Hausse des prix des carburants : Jean Castex annonce une "indemnité inflation"

Hausse des prix des carburants : Jean Castex annonce une "indemnité inflation"©Filippo MONTEFORTE / AFP

publié le jeudi 21 octobre 2021 à 20h28

Cette indemnité devrait être perçue "dès le mois de décembre pour la plupart d'entre eux, pour d'autres en janvier, peut-être un peu plus tard pour d'autres. On va faire le maximum pour que ça arrive vite", a précisé le Premier ministre Jean Castex sur TF1.

Il est venu "annoncer les mesures du gouvernement pour faire face à l'augmentation" des prix à la pompe, selon TF1. Le Premier ministre Jean Castex était sur le plateau du 20h de la chaîne ce jeudi 21 octobre. L'exécutif réfléchit depuis plusieurs jours à un dispositif protégeant le pouvoir d'achat.



"Nous avons consulté, réfléchi, analysé, vient le temps de la décision", a-t-il commencé, avant de reconnaître que le prix de la pompe a atteint "des montants très élevés, légèrement au-dessus de ce que les prix étaient à l'automne 2018."

Le Premier ministre a ainsi annoncé "une indemnité inflation de 100 euros" par personne, qui sera versée "aux Français qui gagnent moins de 2.000 euros net par mois", qu'ils aient une voiture ou non, afin de palier à un surcoût lié à l'inflation évalué à 80 euros par le chef du gouvernement.

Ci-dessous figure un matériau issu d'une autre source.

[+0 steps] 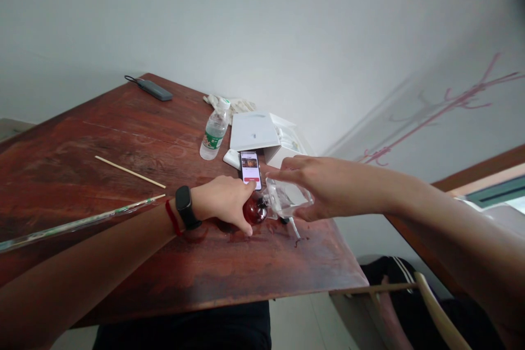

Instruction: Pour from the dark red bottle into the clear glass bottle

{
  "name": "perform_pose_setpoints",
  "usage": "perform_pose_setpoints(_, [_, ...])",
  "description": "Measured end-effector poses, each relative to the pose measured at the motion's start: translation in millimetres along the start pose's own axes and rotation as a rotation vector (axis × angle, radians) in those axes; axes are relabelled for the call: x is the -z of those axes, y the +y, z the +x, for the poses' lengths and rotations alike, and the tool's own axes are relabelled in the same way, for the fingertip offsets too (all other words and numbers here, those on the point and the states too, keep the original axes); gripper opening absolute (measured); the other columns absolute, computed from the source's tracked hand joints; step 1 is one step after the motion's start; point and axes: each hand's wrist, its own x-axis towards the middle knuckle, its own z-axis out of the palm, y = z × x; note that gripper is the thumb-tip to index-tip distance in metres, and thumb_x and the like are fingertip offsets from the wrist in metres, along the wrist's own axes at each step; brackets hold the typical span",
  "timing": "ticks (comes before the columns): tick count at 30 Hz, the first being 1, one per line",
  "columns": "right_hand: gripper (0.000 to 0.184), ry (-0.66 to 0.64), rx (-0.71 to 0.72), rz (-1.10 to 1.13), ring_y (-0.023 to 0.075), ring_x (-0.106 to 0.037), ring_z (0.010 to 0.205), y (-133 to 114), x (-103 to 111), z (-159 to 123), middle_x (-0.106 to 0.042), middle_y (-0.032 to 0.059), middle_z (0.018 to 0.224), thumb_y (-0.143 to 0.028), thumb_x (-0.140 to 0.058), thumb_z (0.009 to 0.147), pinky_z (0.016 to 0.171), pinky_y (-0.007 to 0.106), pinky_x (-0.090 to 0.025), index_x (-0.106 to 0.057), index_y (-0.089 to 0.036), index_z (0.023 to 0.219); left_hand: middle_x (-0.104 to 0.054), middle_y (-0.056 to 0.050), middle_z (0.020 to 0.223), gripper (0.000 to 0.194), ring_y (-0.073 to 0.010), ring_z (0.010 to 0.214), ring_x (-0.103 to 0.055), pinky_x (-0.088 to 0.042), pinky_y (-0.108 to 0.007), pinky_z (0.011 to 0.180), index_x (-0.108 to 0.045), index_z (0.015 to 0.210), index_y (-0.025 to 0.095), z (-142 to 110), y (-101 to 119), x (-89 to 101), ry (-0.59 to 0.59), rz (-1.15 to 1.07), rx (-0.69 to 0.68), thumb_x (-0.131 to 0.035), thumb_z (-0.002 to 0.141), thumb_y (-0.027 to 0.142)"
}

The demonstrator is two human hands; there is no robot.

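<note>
My left hand (227, 200) is wrapped around a round amber bottle (252, 211) on the table, thumb and fingers on either side of it. The bottle has a dark neck that points to the right. In my right hand (314, 183) is a clear container (287, 197), tipped on its side with its narrow end at the amber bottle's neck. Whether the two touch, I cannot tell. Beneath the clear container, a white dropper (294, 228) with a dark top lies beside small dark wet spots. Behind my left hand lies a lit phone (250, 169).
A water bottle (214, 131), white box (254, 130) and cloth (241, 105) stand at the back. A grey device (153, 89) lies at the far corner. On the left are a chopstick (130, 171) and a wrapped chopstick (86, 222). The table edge (311, 290) runs in front.
</note>
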Motion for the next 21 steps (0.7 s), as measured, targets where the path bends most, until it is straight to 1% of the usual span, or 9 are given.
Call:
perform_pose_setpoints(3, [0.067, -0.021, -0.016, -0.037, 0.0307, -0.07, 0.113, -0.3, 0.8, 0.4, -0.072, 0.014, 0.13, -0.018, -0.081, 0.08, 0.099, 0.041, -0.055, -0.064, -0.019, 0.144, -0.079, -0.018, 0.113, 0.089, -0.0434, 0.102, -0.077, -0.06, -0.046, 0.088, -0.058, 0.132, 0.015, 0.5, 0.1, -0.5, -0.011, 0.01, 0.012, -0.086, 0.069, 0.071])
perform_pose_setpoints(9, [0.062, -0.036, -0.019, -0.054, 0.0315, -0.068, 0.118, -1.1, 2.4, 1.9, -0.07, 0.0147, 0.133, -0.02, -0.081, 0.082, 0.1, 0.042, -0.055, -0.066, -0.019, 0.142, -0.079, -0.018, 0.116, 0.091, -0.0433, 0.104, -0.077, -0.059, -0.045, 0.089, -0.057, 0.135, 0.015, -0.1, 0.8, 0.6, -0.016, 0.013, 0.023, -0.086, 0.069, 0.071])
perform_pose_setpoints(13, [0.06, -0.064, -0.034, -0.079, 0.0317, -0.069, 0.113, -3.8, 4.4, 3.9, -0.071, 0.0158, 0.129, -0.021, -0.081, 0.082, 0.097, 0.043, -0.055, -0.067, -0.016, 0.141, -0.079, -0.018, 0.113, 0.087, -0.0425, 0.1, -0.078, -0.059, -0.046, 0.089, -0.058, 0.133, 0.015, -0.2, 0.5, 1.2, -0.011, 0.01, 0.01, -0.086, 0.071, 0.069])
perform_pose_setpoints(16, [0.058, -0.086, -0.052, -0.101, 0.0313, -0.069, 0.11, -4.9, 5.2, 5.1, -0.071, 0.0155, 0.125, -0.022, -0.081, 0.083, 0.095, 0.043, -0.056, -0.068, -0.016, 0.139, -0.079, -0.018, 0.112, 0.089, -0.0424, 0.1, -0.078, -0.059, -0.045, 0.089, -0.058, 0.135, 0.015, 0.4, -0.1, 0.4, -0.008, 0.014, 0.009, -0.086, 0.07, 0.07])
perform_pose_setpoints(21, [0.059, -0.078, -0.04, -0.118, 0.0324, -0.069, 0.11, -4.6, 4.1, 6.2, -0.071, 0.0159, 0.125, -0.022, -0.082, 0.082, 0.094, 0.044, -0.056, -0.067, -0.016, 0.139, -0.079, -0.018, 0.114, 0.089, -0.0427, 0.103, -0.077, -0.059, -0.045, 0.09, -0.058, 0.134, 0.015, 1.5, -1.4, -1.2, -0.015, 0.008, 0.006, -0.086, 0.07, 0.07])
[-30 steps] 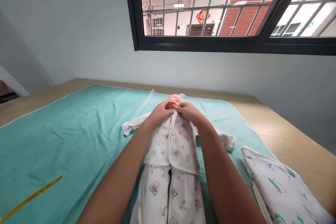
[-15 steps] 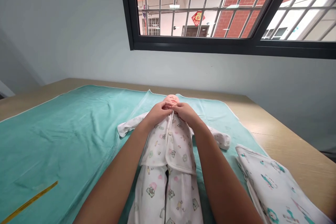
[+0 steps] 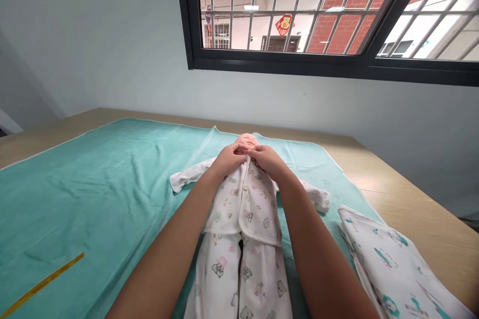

Plutôt qu'un chèque aux automobilistes, une "usine à gaz" selon Jean Castex, ou une baisse de taxes - "il n'y a pas que l'essence" qui augmente - le gouvernement a donc choisi une troisième voie, coûtant 3,8 milliards.

Une indemnité "automatique"

Pour toucher cette aide, il n'y aura rien à faire : "Ce sera automatique". La prime - défiscalisée, a précisé Matignon - sera versée en une seule fois, dès fin décembre par les employeurs aux salariés et entre janvier et février pour les autres catégories, comme les retraités, indépendants ou apprentis, sans besoin d'aucune démarche, a précisé le Premier ministre. "On va faire le maximum pour que ça arrive vite", a-t-il complété.

Une solution surprise, élaborée après plusieurs jours d'hésitation, afin d'éviter, à six mois de la présidentielle, une montée des contestations dans ce dossier ultrasensible.

"On nous dit : vous avez mis 8 jours à décider, ben oui, c'est un sujet compliqué", a commenté le chef du gouvernement, défendant la solution "la plus juste, la plus efficace", alors que les prix à la pompe ont atteint des niveaux historiquement hauts.

"Nous faisons face à une situation exceptionnelle, nous devons apporter une solution exceptionnelle", a ajouté Jean Castex.

Les prix à la pompe ont encore augmenté de 2 centimes la semaine dernière, atteignant des niveaux historiquement hauts à 1,56 euro le litre pour le gazole en moyenne, et 1,62 euro pour l'essence sans-plomb contenant jusqu'à 10% d'éthanol (SP95-E10).

Depuis plusieurs jours, les oppositions de droite et de gauche appellent le gouvernement à annoncer des "mesures offensives", entre propositions de baisse temporaire des taxes sur l'énergie, baisse de la TVA de 20% à 5,5% ou encore instauration d'une "taxe flottante".

Mercredi, le porte-parole du gouvernement Gabriel Attal avait indiqué que l'exécutif était à la recherche d'une mesure "simple", "lisible, efficace".